Can one laugh at the Jews in times like these? “It shouldn’t be a problem to joke about anything, anytime. It is the cornerstone of the liberal spirit. If one cuts off access to this starting point, then one begins to limp.” I give him examples of “cancellation” of those who criticize or do not deal with the Israeli people and the Jews with due sensitivity. “I don’t see the ‘cancellation’ as a ‘cancellation’ but as a marketing campaign of a book e.g. which is “financed” by the outraged crowd. Because when cultural products are “cancelled”, they actually attract more attention (and therefore ensure free exposure). I think it’s ridiculous to talk about these phenomena, not because I don’t think they’re important. But they can’t compare to the horror of someone walking into a victim’s home, shooting them in the head, disemboweling them and strewing their guts on the floor, beheading them with a shovel, as we’ve seen in some of the recent videos. Compared to terrorism, “cancellation” is merely a sign of a healthy, thriving democracy. In countries where this healthy democracy does not work, we do not learn “cancellation”. People one day disappear. Whenever I hear that someone has been “cancelled” I’m sure they’re not in some secret prison somewhere. On the contrary, in regimes in which there is no scope for confrontation, we are not informed of someone’s “cancellation”.

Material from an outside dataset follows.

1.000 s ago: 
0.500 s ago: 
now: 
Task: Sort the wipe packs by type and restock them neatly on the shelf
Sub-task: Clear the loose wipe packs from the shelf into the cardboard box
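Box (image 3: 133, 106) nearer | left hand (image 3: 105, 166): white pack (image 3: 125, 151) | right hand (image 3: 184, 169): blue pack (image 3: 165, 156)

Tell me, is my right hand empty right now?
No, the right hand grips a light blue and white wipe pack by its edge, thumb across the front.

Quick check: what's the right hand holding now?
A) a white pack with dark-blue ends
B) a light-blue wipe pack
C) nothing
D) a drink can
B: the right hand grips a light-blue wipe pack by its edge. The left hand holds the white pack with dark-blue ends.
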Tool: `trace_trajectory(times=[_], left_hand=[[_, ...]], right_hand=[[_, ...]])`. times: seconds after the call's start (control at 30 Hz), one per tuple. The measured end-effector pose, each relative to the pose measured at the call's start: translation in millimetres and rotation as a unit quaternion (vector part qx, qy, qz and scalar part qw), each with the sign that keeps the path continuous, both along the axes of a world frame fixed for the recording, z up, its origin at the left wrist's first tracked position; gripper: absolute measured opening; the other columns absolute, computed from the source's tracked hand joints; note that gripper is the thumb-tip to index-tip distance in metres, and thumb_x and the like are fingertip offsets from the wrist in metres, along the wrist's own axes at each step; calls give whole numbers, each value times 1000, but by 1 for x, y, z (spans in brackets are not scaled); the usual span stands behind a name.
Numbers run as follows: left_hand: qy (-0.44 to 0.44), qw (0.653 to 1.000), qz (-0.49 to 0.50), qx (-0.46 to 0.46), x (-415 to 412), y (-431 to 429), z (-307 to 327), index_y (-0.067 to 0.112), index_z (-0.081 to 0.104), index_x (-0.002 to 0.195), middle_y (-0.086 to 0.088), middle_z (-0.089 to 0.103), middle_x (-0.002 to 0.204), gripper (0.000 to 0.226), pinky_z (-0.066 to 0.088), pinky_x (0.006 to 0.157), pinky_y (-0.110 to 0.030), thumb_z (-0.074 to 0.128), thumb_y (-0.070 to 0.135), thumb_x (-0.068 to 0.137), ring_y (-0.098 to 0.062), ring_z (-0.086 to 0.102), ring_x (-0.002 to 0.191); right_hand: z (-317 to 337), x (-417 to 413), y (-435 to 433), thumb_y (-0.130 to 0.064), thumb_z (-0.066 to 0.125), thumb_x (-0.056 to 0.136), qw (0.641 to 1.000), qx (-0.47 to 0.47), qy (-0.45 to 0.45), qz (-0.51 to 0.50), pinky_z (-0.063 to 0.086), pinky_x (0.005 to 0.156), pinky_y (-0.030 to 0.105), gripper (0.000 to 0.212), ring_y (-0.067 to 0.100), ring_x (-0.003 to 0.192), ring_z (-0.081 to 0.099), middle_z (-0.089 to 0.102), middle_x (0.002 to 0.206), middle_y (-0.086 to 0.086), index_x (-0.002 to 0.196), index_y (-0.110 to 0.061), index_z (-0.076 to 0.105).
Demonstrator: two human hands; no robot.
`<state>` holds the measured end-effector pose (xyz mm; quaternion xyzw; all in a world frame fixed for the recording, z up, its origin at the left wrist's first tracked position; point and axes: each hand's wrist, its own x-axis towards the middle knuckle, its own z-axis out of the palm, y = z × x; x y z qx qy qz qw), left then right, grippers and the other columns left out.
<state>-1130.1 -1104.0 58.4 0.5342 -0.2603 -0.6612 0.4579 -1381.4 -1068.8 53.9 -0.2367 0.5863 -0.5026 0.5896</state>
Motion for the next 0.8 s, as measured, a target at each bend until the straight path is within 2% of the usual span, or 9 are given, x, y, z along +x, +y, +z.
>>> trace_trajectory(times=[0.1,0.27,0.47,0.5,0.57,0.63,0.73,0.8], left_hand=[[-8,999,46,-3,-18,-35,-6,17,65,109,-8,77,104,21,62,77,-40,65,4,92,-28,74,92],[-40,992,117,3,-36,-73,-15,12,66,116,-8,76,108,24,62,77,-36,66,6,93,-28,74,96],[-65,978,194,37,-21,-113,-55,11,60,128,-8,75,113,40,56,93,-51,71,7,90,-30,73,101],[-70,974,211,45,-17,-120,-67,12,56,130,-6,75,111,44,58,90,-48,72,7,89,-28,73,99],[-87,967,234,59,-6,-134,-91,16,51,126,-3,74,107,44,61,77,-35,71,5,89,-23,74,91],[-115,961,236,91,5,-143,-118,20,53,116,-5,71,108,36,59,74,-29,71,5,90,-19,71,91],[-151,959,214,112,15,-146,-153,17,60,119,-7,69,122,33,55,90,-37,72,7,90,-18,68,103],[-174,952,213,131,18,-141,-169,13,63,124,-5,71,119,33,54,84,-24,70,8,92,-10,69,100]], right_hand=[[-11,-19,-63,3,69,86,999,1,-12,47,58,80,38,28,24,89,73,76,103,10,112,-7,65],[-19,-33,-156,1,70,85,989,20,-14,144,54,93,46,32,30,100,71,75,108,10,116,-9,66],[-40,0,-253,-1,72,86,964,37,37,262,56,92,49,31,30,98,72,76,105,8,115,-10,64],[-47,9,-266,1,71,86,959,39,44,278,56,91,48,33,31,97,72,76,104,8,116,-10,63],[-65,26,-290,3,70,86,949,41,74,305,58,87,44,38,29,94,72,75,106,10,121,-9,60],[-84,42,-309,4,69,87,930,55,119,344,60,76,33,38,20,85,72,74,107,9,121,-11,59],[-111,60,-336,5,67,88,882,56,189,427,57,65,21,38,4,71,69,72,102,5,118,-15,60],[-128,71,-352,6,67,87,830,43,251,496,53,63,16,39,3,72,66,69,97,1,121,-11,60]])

What is special about the Jewish family, which he describes in his work as a room lacking oxygen? This suffocating atmosphere “comes from a deep social taboo against divorce. In a culture where divorce is such a disgrace, marriages – which shouldn’t be – are maintained. And that’s how interesting families are made,” says Cohen when I point out that in many places the book reminds him of an (old) Woody Allen movie. The book was rejected by more than twenty publishing houses and when it was finally published it won the Pulitzer Prize. What does this publishing adventure teach us? That “nothing makes sense. In my personal cosmology there are two gods that rule the universe: chaos and stupidity. Well, if one does not serve the god of chaos, one serves the god of stupidity. So what I’ve learned is to be kind to these two deities.”
With something from Roth
In the winter of 1959, Corbin University, a fictional equivalent of Cornell University in upstate New York, becomes the setting for “Recording a Small and Ultimately Unimportant Episode in the History of a Well-Known Family,” as the book’s subtitle goes. The Netanyahus” in English. Reuben Blum, “a Jewish historian but not of Jewish history,” as the play clarifies, is selected to serve on the hiring committee of his exiled Israeli colleague Ben-Zion Netanyahu. He appears for the interview accompanied by his family, his three sons, Yoni, Bibi and Ido, and his wife Jila. Bloom is reluctantly forced to host the dysfunctional family in his home, giving the author the opportunity to narrate this hilarious coexistence of two incompatible worlds. Critics have compared Cohen’s work to that of Philip Roth, an assessment agreed upon by Harold Bloom himself, who ranked his book The King’s Metaphors next to Sabbath Theater (LARB, August 2018).